The funniest part of his argument is that Feith actually talked about the Geneva conventions. You'll recall that he was one of the leaders in the Pentagon's active flouting of those conventions when it came to the treatment of Iraqi prisoners. As Jim Lobe reminds us, Feith ran the office that ran Abu Ghraib, and even our military lawyers strenuously objected to the loosening of interrogation standards.
Here's Feith, in his own 1993 article, talking about the Geneva rules — as they apply (or don't apply) to Gaza:
- Contrary to the refrain of various United Nations resolutions, the 1949 Fourth Geneva Convention does not render Jewish settlement in these territories unlawful.
By "these territories," Feith means "Judea, Samaria, and the Gaza Strip." He goes back to the Balfour Declaration as his authority, saying:
- It can also be argued that Article 49 of the Convention, which provides that an occupying power "shall not deport or transfer parts of its own civilian population into the territory it occupies," is not applicable to the case at hand. …
Even if one assumes Article 49's applicability to Israel's authority as military occupant, however, the Jewish people do not thereby lose their Mandate-recognized rights in Judea, Samaria, and the Gaza Strip. If the Fourth Geneva Convention applies, Israel is constrained solely in its capacity as an occupying power. The Convention does not address or affect the rights or authority of the Jewish people in their capacity as beneficiaries of the Mandate. In other words, Jewish rights there do not derive from Israel's capture of the territories in 1967. So any limitations imposed by the laws of war on Israel with respect to the military occupation of the territories cannot negate those independent, pre-existing rights.

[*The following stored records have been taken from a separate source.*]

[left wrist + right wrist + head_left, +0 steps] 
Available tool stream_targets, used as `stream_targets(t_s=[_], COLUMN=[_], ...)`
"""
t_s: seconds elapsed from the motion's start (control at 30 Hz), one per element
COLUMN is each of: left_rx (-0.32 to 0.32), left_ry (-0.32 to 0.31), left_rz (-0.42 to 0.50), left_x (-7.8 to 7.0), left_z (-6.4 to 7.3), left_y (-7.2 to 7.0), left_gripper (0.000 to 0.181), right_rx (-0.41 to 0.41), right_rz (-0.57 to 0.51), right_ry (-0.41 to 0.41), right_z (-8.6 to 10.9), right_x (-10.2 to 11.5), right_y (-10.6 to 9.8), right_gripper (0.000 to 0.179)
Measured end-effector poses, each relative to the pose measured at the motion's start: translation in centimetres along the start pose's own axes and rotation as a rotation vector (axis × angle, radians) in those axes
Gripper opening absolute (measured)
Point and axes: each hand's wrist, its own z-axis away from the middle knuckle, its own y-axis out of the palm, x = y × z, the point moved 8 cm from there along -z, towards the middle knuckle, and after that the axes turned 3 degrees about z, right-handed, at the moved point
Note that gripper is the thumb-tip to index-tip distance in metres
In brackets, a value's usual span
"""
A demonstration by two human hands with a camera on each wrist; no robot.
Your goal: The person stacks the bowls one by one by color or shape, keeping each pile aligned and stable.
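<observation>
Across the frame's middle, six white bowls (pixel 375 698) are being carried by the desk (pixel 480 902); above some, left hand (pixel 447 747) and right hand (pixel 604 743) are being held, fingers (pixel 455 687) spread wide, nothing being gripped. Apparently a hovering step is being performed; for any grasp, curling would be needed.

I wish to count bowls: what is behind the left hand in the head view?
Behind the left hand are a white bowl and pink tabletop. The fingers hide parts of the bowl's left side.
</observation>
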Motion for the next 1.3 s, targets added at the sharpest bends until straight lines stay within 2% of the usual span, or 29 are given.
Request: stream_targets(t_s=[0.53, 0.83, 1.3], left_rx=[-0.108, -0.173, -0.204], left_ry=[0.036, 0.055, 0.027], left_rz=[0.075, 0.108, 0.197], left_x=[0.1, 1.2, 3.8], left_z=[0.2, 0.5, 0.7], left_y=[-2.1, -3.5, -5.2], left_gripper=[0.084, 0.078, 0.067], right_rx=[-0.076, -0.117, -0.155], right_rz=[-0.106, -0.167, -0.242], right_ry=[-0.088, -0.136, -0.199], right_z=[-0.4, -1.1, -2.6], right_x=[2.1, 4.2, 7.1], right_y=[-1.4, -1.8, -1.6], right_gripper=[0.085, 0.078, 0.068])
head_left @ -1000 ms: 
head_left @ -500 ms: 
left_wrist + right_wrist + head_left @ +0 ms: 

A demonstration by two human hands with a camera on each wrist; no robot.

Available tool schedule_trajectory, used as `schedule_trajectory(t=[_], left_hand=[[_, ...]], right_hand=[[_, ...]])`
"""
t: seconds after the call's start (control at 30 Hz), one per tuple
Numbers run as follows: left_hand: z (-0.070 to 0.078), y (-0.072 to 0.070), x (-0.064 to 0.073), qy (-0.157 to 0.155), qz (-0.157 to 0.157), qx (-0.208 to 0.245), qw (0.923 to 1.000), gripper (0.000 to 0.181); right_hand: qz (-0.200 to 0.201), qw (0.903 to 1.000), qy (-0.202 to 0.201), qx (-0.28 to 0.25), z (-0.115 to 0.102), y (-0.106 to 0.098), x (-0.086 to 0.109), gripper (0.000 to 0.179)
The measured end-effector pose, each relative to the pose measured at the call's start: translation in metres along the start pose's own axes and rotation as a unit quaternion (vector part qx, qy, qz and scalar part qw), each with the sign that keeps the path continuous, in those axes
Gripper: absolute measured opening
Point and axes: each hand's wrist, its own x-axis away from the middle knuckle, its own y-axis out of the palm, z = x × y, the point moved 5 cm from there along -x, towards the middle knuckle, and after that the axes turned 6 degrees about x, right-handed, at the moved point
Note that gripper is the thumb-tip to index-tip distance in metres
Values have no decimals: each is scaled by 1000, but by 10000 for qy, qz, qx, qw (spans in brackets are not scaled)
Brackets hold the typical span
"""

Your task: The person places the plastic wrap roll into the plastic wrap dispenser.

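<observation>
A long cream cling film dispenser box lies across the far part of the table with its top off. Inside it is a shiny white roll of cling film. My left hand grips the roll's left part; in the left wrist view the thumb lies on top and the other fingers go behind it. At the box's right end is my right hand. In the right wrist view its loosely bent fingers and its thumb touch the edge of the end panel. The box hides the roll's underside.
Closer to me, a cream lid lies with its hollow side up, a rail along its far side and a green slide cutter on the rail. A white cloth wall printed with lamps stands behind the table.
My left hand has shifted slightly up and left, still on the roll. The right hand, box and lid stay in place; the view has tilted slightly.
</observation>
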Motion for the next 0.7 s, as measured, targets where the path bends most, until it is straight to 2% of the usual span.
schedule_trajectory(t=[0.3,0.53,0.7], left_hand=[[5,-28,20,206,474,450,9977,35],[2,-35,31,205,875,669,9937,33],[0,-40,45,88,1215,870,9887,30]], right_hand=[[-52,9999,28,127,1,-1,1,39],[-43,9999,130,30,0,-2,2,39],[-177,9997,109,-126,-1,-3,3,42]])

This is the radical who wound up running a large part of our war effort in Iraq. No wonder we're fucked.
Let's recall what Feith told Congress on February 11, 2003, when he was, as he put it, "pleased to have this opportunity to talk with you today about efforts underway in the Defense Department and the U.S. Government to plan for Iraq in the post-conflict period, should war become necessary."
In his testimony, called "Post-War Planning," Feith listed five "objectives." Let's run through them and see what has happened:
- • First, demonstrate to the Iraqi people and the world that the United States aspires to liberate, not occupy or control them or their economic resources.
Mission not accomplished.
- • Second, eliminate Iraq's chemical and biological weapons, its nuclear program, the related delivery systems, and the related research and production facilities. This will be a complex, dangerous and expensive task.
There weren't any. It wasn't.
- • Third, eliminate likewise Iraq's terrorist infrastructure. A key element of U.S. strategy in the global war on terrorism is exploiting the information about terrorist networks that the coalition acquires through our military and law enforcement actions.
There was no "terrorist infrastructure" until we invaded. The "terrorist infrastructure" was in Afghanistan, from where we diverted resources and manpower so we could invade Iraq.
- • Fourth, safeguard the territorial unity of Iraq. The United States does not support Iraq's disintegration or dismemberment.
How many Iraqis have been disintegrated or dismembered? Oh, I forgot. We don't do body counts.
- • Fifth, begin the process of economic and political reconstruction, working to put Iraq on a path to become a prosperous and free country. The U.S. government shares with many Iraqis the hope that their country will enjoy the rule of law and other institutions of democracy under a broad-based government that represents the various parts of Iraqi society.
How about starting by turning on the fucking electricity? It's 120 degrees in Baghdad, and even hotter when buses and cars explode.